Content starts

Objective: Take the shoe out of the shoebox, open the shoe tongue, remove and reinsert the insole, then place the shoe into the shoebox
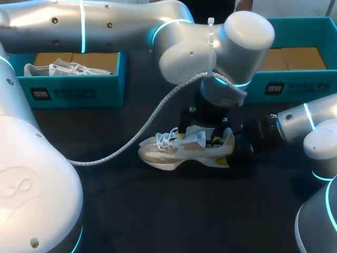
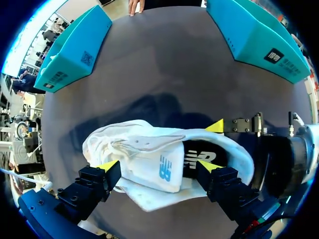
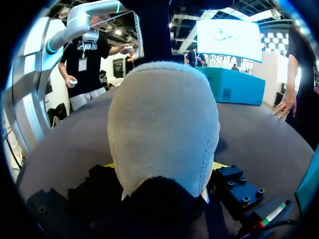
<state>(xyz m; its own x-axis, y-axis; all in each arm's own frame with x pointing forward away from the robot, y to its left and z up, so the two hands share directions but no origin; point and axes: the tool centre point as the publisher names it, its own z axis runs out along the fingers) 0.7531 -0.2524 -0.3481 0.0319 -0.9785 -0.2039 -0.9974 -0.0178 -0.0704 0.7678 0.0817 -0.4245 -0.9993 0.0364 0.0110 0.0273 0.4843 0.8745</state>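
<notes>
— Where's the shoe?
— Middle of the bench, toe toward nine o'clock. The right tool clamps its heel from three o'clock. The left tool hangs released, astride the tongue.

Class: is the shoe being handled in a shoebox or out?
Out: the shoe lies on the dark table, its heel in the right claw.

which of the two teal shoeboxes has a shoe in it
The left shoebox, with a white shoe lying inside; the right shoebox shows only brown lining where visible.
</notes>
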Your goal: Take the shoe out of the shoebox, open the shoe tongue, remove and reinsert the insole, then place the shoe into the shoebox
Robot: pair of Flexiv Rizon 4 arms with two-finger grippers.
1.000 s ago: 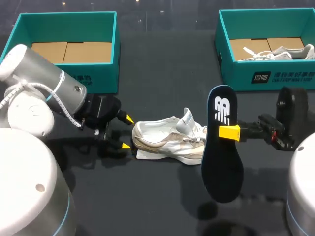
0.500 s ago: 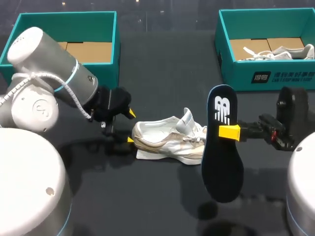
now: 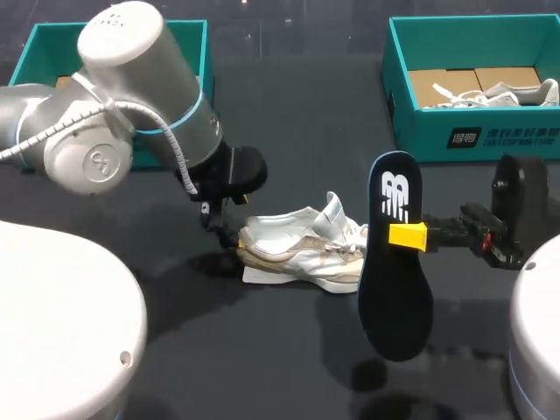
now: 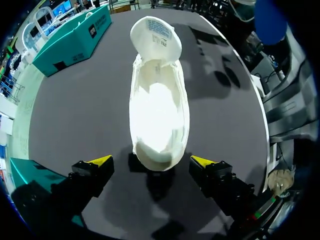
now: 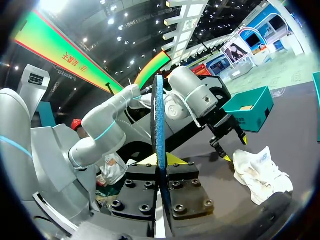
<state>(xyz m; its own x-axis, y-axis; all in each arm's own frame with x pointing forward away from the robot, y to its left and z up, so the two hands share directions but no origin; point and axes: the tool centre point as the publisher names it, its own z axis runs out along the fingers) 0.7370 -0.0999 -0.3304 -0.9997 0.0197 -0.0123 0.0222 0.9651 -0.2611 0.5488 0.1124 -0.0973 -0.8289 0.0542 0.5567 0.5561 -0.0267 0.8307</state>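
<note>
- Both arms work: your right gripper [image 3: 408,236] clamps the insole [image 3: 394,306] aloft (clear of the shoe [image 3: 302,248]).
- Your left gripper [image 4: 151,161] gapes around the heel on the table [image 3: 289,350], likely to steady it.

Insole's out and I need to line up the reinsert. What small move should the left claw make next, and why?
Probably lower the left claw and close it on the heel of the shoe: its fingers stand open either side of the heel, and the right claw holds the insole upright, clear of the shoe, which lies unheld.
</note>
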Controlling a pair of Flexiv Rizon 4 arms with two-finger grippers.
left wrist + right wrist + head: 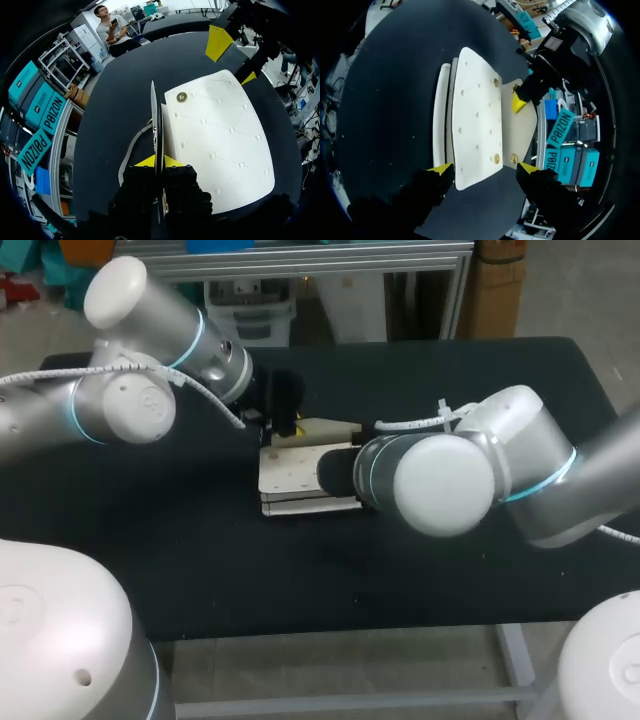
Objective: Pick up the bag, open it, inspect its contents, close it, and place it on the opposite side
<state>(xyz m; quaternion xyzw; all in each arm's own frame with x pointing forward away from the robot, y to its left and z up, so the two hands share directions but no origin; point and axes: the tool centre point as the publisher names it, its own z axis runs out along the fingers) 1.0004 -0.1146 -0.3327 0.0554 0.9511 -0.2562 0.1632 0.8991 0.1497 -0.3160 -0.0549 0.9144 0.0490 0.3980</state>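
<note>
The black table (150, 570) carries the work near its middle. The left arm (150, 350) and the right arm (480, 470) meet over it from opposite sides. The white quilted bag (295, 475) lies flat there, well in from every edge. Its flap (154, 115) stands lifted on edge beside the body; what is inside the bag does not show. The left gripper (161, 161) is clamped on the flap's rim, a yellow tip on either face. The right gripper (485, 169) has its fingers spread wide at the bag's other end, gripping nothing. A brass snap (182, 97) sits on the body near the flap.
</note>
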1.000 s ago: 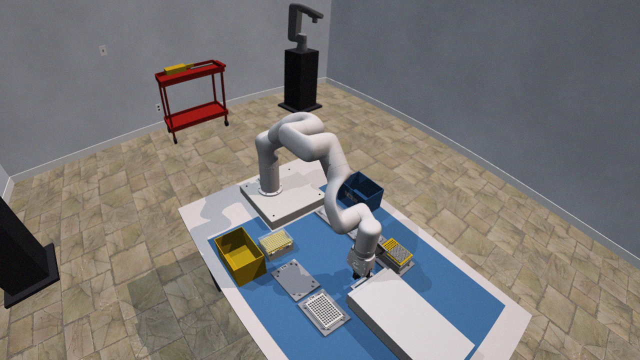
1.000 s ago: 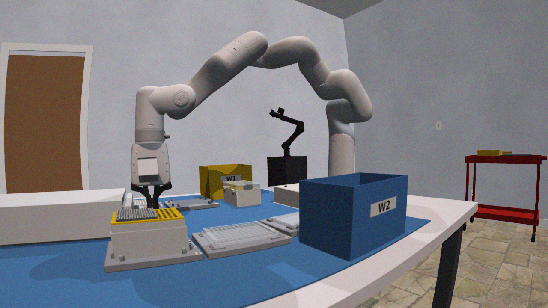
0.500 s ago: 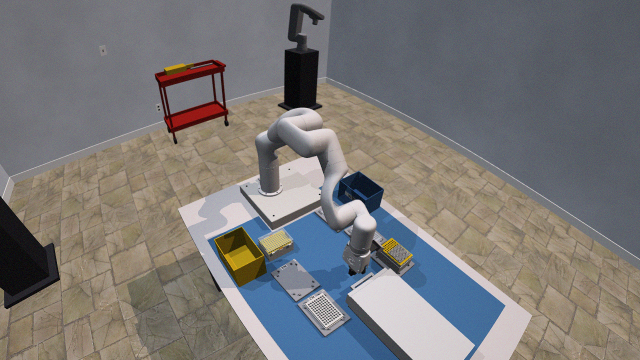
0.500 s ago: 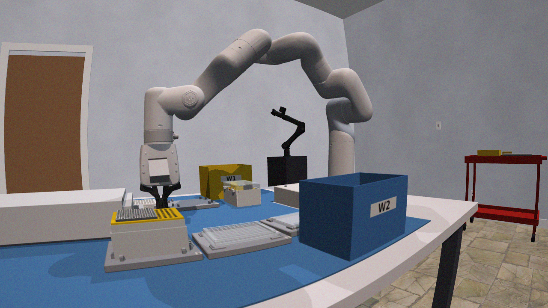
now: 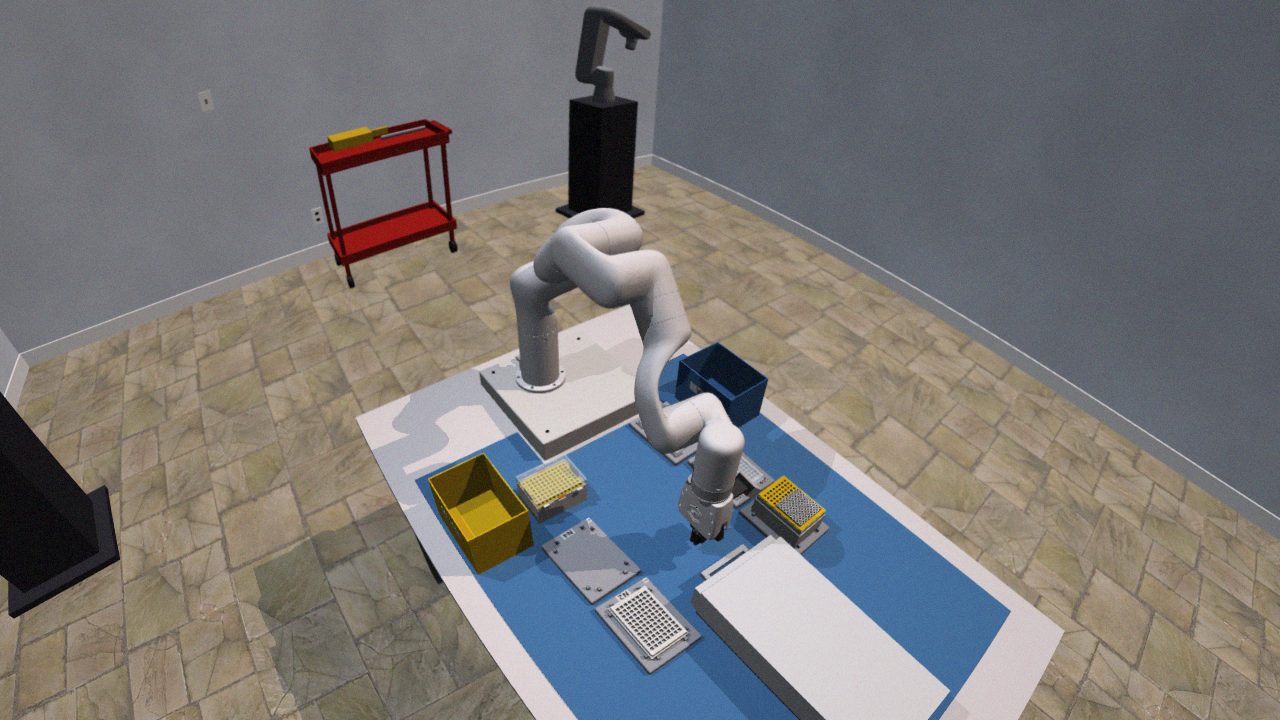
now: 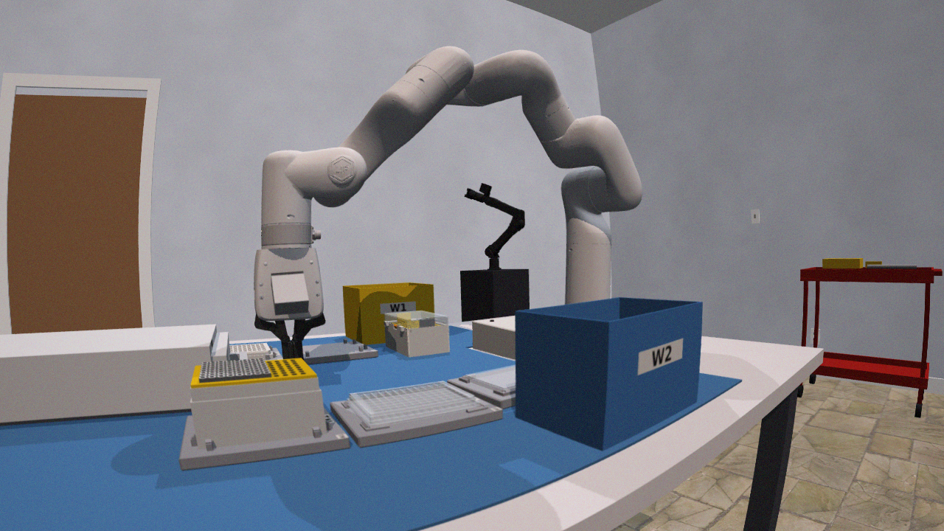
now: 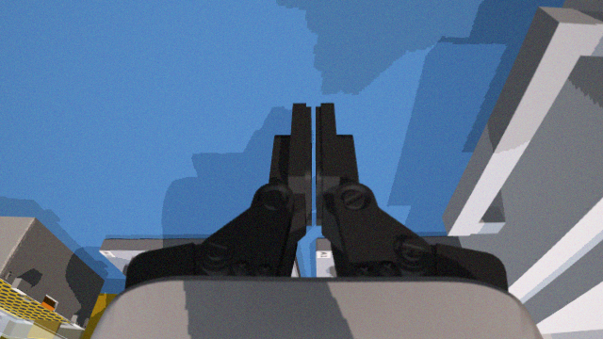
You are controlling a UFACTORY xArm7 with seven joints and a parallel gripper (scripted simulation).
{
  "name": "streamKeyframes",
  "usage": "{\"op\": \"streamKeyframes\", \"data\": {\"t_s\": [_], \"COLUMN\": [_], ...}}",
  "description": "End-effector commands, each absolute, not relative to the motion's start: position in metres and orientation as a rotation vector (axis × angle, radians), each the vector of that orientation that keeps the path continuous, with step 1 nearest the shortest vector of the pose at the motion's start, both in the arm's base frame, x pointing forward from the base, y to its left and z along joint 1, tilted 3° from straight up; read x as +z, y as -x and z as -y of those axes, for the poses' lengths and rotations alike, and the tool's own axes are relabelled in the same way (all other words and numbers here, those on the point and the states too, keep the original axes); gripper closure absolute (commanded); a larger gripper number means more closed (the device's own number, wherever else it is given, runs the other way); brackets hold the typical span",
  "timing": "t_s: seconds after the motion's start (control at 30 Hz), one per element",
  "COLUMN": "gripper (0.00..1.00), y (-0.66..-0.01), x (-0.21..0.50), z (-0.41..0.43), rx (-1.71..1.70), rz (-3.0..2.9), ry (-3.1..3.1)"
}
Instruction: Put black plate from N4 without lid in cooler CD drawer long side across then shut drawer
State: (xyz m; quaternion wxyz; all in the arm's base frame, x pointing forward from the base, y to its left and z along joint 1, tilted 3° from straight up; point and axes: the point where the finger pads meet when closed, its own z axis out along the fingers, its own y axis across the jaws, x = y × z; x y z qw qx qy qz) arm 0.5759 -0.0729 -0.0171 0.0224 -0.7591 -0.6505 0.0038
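My gripper (image 5: 707,539) is shut and empty. It hangs just above the blue mat, a short way in front of the cooler CD (image 5: 819,626), a long white box. The cooler's bar handle (image 5: 726,561) stands close to its front end, and I see no amber lamp. In the wrist view the shut fingers point at bare mat, with the handle (image 7: 518,118) off to the right. In the exterior view the gripper (image 6: 290,353) is beside the cooler (image 6: 99,369). A plate with a white frame and dark wells (image 5: 646,622) lies in a nest by the cooler. I see no plainly black plate.
An empty grey nest (image 5: 590,557) and a clear-lidded tip box (image 5: 552,483) lie left of the gripper, next to the yellow bin (image 5: 478,510). A yellow-topped rack (image 5: 787,505) stands close to its right. Clear-lidded plates (image 6: 412,403) and the blue bin (image 6: 607,366) are nearer the arm's base.
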Motion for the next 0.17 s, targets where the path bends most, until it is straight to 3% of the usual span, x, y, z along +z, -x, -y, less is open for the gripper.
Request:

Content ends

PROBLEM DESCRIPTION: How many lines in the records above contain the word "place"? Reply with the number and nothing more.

EXERCISE OUTPUT: 3